The Morphism of Affine Varieties

To begin, let's recall the definition of a morphism between affine varieties. A morphism $(f,f^\sharp):V(I)\to V(J)$ is a pair of maps, where $f:V(I)\to V(J)$ is a continuous map between the underlying topological spaces, and $f^\sharp:K[z_1,\dots,z_m]\to K[z_1,\dots,z_n]/I$ is a homomorphism of $K$-algebras.

The Induced Morphism of Classical Varieties

Now, let's consider the classical varieties $V(I)$ and $V(J)$. We want to show that the morphism $(f,f^\sharp)$ induces a morphism between these classical varieties. To do this, we need to use the language of sheaf theory and schemes.

Sheaf Theory and Schemes

In sheaf theory, a sheaf is a presheaf that satisfies the sheaf axioms. A scheme is a locally ringed space that is locally isomorphic to the spectrum of a ring. In the context of algebraic geometry, schemes provide a way to study varieties in a more abstract and general way.

The Induced Morphism of Schemes

Using the language of schemes, we can define the induced morphism of schemes. Let $\mathcal X=V(I)$ and $\mathcal Y=V(J)$ be the schemes associated to the affine varieties $V(I)$ and $V(J)$. Then, the morphism $(f,f^\sharp)$ induces a morphism of schemes $\mathcal X\to\mathcal Y$.

The Morphism of Classical Varieties

Now, let's show that the morphism of schemes $\mathcal X\to\mathcal Y$ induces a morphism of classical varieties $V(I)\to V(J)$. To do this, we need to use the fact that the classical variety $V(I)$ is the underlying topological space of the scheme $\mathcal X$.

The Underlying Topological Space

The underlying topological space of a scheme is the topological space obtained by taking the underlying topological space of the affine variety and then taking the quotient by the action of the group of units of the ring.

The Induced Morphism of Classical Varieties

Using the fact that the classical variety $V(I)$ is the underlying topological space of the scheme $\mathcal X$, we can show that the morphism of schemes $\mathcal X\to\mathcal Y$ induces a morphism of classical varieties $V(I)\to V(J)$.

Conclusion

In this article, we have shown how a morphism of subvarieties of affine space induces a morphism of classical varieties.
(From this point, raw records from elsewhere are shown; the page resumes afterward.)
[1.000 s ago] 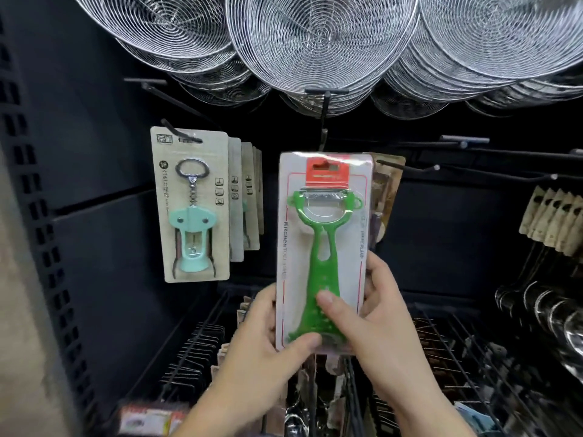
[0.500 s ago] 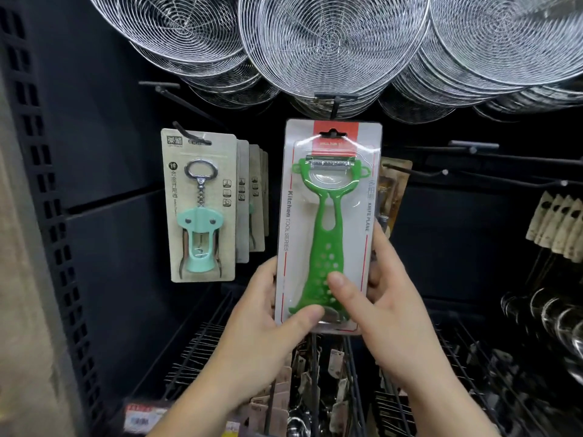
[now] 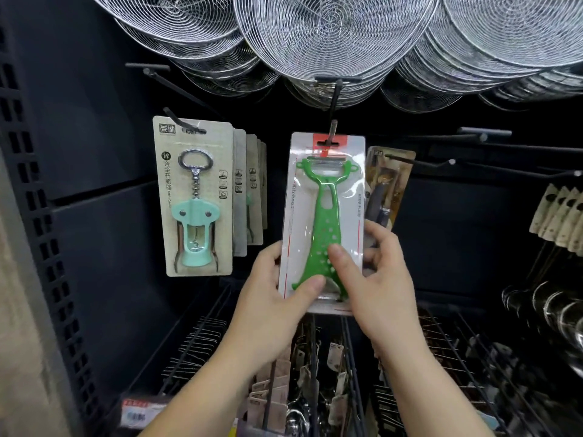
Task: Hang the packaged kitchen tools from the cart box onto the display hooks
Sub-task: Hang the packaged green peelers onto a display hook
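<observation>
Overhead, above pkg: stacked round wire-mesh skimmers. Left of pkg: beige carded mint corkscrews. Centre: clear blister pkg w/ green Y-shaped peeler, hang slot at tip of black metal display hook. Gripped at lower edges by left hand & right hand, thumbs on front. Step: threading onto hook. Next, prob: push pkg back along hook, then let go.

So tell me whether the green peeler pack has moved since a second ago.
Yes. The peeler pack has gone up toward the centre hook: its hang hole, earlier well below the hook's tip, is now on it. Both hands, left and right, hold its lower end.
</observation>
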A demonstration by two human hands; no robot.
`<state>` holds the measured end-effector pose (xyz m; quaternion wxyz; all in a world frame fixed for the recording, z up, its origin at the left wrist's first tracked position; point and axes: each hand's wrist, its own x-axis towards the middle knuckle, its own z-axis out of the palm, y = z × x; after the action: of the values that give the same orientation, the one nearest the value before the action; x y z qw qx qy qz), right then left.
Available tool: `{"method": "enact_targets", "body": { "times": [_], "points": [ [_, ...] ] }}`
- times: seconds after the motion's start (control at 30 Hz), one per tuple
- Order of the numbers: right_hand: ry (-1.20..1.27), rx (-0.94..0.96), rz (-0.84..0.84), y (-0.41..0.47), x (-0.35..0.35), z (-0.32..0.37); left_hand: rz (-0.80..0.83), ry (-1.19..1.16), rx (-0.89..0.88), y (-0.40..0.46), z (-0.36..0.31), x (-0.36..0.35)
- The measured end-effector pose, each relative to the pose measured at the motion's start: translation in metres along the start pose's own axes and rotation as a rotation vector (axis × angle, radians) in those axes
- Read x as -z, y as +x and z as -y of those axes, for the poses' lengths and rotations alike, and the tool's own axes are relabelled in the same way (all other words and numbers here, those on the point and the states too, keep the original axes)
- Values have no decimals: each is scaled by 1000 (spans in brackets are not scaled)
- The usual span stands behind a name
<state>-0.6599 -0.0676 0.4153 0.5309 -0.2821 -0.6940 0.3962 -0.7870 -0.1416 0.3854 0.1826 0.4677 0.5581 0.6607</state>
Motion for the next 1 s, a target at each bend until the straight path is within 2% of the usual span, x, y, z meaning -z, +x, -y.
{"method": "enact_targets", "body": {
  "times": [0.3, 0.67, 0.87, 1.0],
  "points": [
    [-126, -74, 75, 22, -14, -37, -24, 84, 37, 52, 26, -14],
    [-214, -154, 60, 65, -29, -61, -18, 161, 91, 100, 42, -27],
    [-302, -236, 48, 59, -36, -84, 28, 230, 150, 99, 63, -22],
    [-428, -353, 50, 37, -34, -103, 113, 335, 276, 92, 88, -17]
  ]
}}
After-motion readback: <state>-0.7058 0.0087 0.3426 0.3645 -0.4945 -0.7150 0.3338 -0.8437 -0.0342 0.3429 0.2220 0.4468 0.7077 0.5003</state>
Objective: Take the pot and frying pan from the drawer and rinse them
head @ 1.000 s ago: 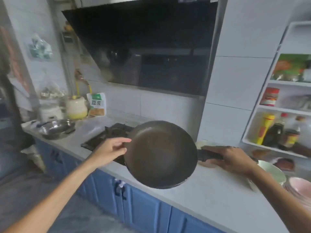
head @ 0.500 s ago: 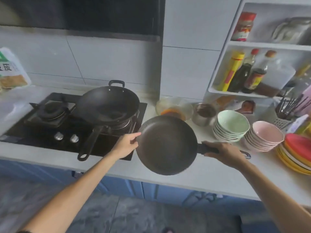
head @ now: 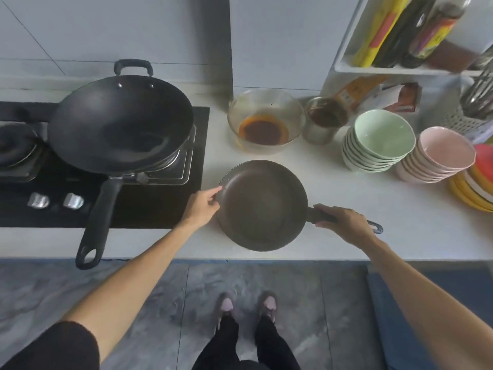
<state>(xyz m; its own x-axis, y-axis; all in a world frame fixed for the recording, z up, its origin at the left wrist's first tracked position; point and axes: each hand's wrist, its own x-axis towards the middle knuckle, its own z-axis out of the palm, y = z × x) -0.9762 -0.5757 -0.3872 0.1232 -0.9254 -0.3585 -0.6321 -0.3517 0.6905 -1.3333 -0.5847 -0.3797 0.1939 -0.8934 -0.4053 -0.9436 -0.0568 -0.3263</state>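
Observation:
A dark round frying pan [head: 262, 205] lies level over the white countertop [head: 373, 222], just right of the stove. My right hand [head: 344, 222] is closed around its black handle. My left hand [head: 202, 206] pinches the pan's left rim with fingers and thumb. A black wok [head: 120, 124] with a long handle sits on the stove's right burner; its handle sticks out past the counter's front edge. No drawer is in sight.
A black gas stove [head: 149, 209] fills the left. Behind the pan stand a glass bowl of dark sauce [head: 265, 120] and a metal cup [head: 324, 118]. Stacked green bowls [head: 378, 140], pink bowls [head: 440, 156] and plates [head: 477, 188] crowd the right. A shelf [head: 400, 68] holds bottles.
My view has tipped down toward the counter and floor. The pan has come lower and flatter, close over the countertop, with both hands still on it.

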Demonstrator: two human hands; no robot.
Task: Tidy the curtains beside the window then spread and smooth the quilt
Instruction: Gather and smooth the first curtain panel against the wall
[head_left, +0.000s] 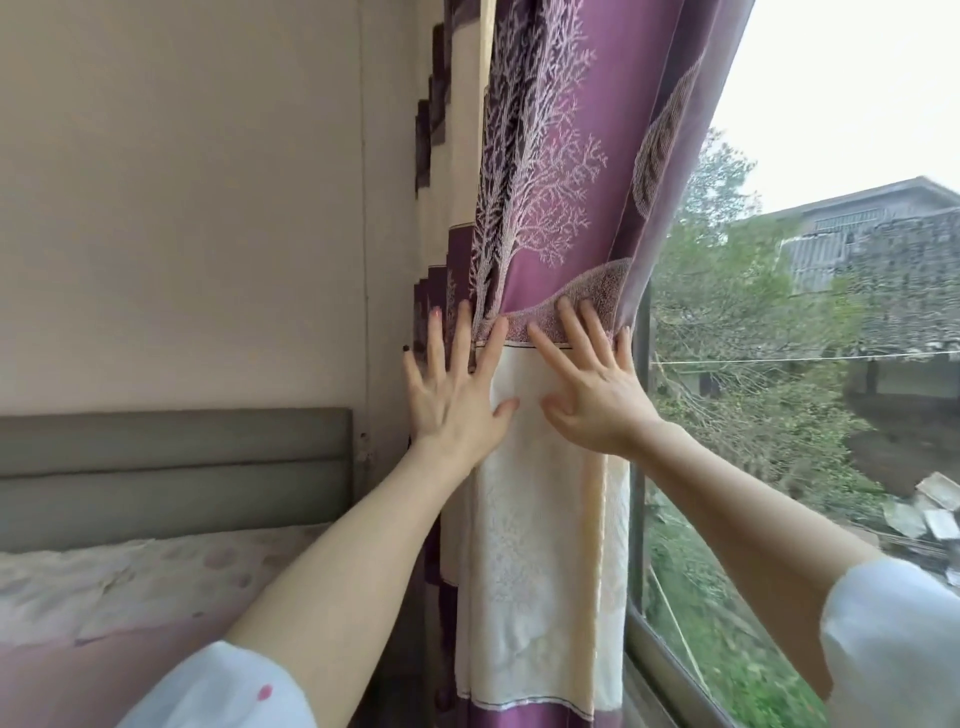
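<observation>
A purple and cream curtain (545, 182) with white tree patterns hangs gathered beside the window (779, 364). My left hand (457, 389) lies flat with spread fingers on the curtain's left folds, where the purple band meets the cream panel. Just to its right, my right hand (592, 389) presses flat on the same seam, fingers straight and fanned, its outer fingers at the curtain's window-side edge. The quilt (130, 587), pale with faint spots and a pink part, lies rumpled on the bed at the lower left.
A grey padded headboard (171, 467) stands against the beige wall (182, 208) on the left. The window frame (670, 670) runs down the right of the curtain, with trees and buildings outside.
</observation>
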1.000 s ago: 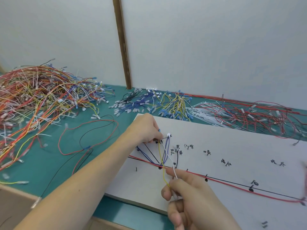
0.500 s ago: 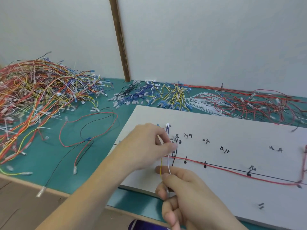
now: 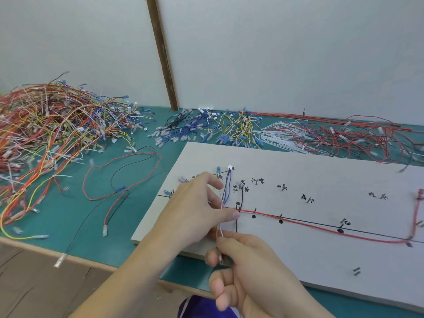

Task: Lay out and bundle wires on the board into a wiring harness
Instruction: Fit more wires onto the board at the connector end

We have used the language of sheaf theory and schemes to define the induced morphism of schemes, and then shown that this morphism induces a morphism of classical varieties. This result provides a deeper understanding of the relationship between affine varieties and classical varieties.

References

• [1] Hartshorne, R. (1977). Algebraic Geometry. Springer-Verlag.
• [2] Mumford, D. (1966). Lectures on Curves on an Algebraic Surface. Princeton University Press.
• [3] Grothendieck, A. (1958). Sur quelques points d'algèbre homologique. Tohoku Mathematical Journal, 9(2), 119-221.

Further Reading

• [1] Algebraic Geometry: A First Course. By Robin Hartshorne.
• [2] Lectures on Algebraic Geometry. By Joe Harris.
• [3] Sheaf Theory. By Glen E. Bredon.

Glossary

• Affine Variety: A variety that is isomorphic to the spectrum of a ring.
• Classical Variety: A variety that is not necessarily isomorphic to the spectrum of a ring.
• Morphism: A map between varieties that is compatible with the algebraic structure of the varieties.
• Scheme: A locally ringed space that is locally isomorphic to the spectrum of a ring.
• Sheaf: A presheaf that satisfies the sheaf axioms.
• Spectrum: The set of prime ideals of a ring, equipped with the Zariski topology.
  

Introduction

In our previous article, we explored how a morphism of subvarieties of affine space induces a morphism of classical varieties. In this article, we will answer some frequently asked questions about this topic.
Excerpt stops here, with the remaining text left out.